Wetboek-online maakt gebruik van cookies. sluiten
bladeren
zoeken

Jurisprudentie

BC8239

Datum uitspraak2008-03-25
Datum gepubliceerd2008-04-01
RechtsgebiedStraf
Soort ProcedureEerste aanleg - meervoudig
Instantie naamRechtbank Zwolle
Zaaknummers07.607233-07
Statusgepubliceerd


Indicatie

motivering vrijspraak


Uitspraak

RECHTBANK ZWOLLE - LELYSTAD Sector Strafrecht - Meervoudige Strafkamer Parketnummer: 07.607233-07 Datum: 25 maart 2008 Vonnis in de zaak van: het openbaar ministerie tegen [verdachte] [geboortedatum], [woonplaats] Het onderzoek ter terechtzitting heeft plaatsgevonden op 18 maart 2008. De verdachte is verschenen, bijgestaan door mr. C.J.B. Rijser, advocaat te Amsterdam. De officier van justitie, mr. P.E.F. Poppe, heeft ter terechtzitting gevorderd de veroordeling van verdachte ter zake het onder primair ten laste gelegde tot een gevangenisstraf voor de duur van 12 maanden, geheel voorwaardelijk met een proeftijd van twee jaar, met aftrek overeenkomstig artikel 27 van het Wetboek van Strafrecht. TENLASTELEGGING De verdachte is ten laste gelegd dat: (volgt tenlastelegging) BEWIJS De verdachte dient van het primair en subsidiair ten laste gelegde te worden vrijgesproken, omdat de rechtbank dit niet wettig en overtuigend bewezen acht. Ter zake van het primair ten laste gelegde komt de rechtbank, anders dan de officier van justitie, niet tot een bewezenverklaring van poging tot doodslag, omdat naar haar oordeel het opzet van verdachte, ook in voorwaardelijk zin, geheel ontbreekt. Ter zake van het subsidiair ten laste gelegde komt de rechtbank, om de navolgende reden, eveneens niet tot een bewezenverklaring. Uit de stukken is gebleken dat verdachte tijdens een gesprek met aangever heel boos op hem is geworden. Vervolgens is verdachte opgestaan en heeft toen met een kopje in zijn hand getracht aangever te slaan.
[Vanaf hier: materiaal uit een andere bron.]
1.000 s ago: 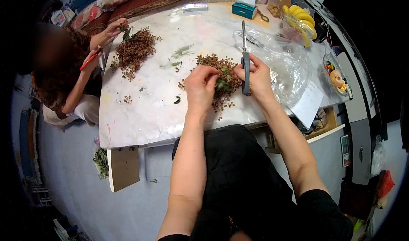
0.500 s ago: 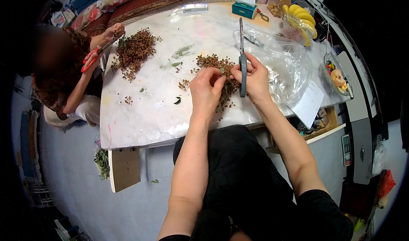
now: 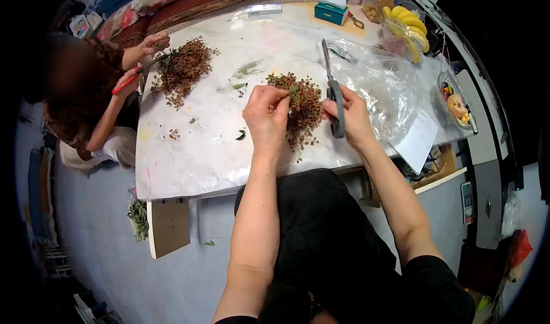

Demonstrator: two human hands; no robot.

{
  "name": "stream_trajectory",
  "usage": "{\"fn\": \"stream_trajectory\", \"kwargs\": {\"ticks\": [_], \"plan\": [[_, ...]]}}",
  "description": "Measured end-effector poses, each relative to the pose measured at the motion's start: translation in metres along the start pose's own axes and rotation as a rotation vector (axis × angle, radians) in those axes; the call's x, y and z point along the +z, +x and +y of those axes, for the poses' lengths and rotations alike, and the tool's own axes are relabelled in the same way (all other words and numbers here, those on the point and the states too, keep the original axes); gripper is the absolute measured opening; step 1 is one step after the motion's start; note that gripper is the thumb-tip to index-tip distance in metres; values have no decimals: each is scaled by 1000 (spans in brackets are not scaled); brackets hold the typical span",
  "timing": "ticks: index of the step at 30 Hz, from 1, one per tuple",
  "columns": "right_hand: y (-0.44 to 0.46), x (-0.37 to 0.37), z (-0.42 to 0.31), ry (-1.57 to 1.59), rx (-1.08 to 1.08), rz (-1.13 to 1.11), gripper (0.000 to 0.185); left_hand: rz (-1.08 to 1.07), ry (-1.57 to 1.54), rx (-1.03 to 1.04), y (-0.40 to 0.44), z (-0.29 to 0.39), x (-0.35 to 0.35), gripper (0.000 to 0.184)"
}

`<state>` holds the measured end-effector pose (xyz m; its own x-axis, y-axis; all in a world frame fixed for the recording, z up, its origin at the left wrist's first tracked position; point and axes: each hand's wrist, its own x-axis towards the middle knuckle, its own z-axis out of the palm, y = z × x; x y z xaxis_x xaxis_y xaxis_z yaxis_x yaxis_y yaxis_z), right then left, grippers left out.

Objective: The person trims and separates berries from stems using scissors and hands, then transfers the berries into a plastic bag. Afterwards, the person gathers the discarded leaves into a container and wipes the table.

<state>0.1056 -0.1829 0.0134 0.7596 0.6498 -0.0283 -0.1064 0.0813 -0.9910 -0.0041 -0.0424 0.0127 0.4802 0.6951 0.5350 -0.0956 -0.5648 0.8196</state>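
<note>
My left hand is closed in a pinch at the left side of a pile of small brownish-red berry clusters. At its fingertips shows a small green leaf; any stem behind the fingers is hidden. My right hand is wrapped round grey-handled scissors, held upright just right of the pile. Their blades look closed and point toward the far side of the table.
Across the left corner a person holds red-handled scissors by another berry pile. A clear plastic bag, paper sheet, tissue box, bananas and a fruit dish lie right. Loose leaves are scattered.
My hands have moved apart: the left slightly left, the right to the right with the scissors, which tilt differently. The other person's scissors have shifted toward their berry pile.
</note>
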Motion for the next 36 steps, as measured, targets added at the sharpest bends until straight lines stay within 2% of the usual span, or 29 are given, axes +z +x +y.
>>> {"fn": "stream_trajectory", "kwargs": {"ticks": [5,7,9,13,22,28,33,36], "plan": [[-46,-7,-31,103,85,-155,50,67,-4,78,5,-8,-3,9],[-67,-10,-35,352,228,-289,50,83,24,97,5,-9,-3,9],[-82,-14,-40,381,350,-389,50,101,64,117,5,-10,-3,9],[-96,-11,-47,470,443,-376,43,93,90,153,4,-11,0,11],[-78,-2,-42,441,423,-314,35,50,122,177,0,-5,5,12],[-74,-2,-44,351,429,-284,34,12,166,233,-2,-1,7,11],[-73,0,-40,165,435,-230,21,-15,226,315,-4,1,9,11],[-74,0,-37,203,423,-241,17,-15,202,292,-4,1,10,11]]}}
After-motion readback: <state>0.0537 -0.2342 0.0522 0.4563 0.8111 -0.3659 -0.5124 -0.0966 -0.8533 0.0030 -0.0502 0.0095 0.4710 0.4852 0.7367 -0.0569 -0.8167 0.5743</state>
De aanwezigen in die kamer hebben toen ingegrepen en getracht verdachte naar de grond te brengen. Daarbij heeft verdachte de keel van aangever korte tijd vastgehad en dichtgeknepen. Hoeveel tijd de verdachte de keel van aangever heeft dichtgeknepen, staat niet vast, aangever zegt “enkele seconden”. Aangever zegt daarvan pijn te hebben ondervonden. Of aangever letsel heeft bekomen staat niet vast. Een medische verklaring heeft de rechtbank niet in het dossier aangetroffen. BESLISSING Het primair en subsidiair ten laste gelegde is niet bewezen en de verdachte wordt daarvan vrijgesproken. Aldus gewezen door mr. G.H. Meijer, voorzitter, mrs. G.J.J.M. Essink en J.P.C. Obbink, rechters, in tegenwoordigheid van M. Smit als griffier en uitgesproken ter openbare terechtzitting van 25 maart 2008.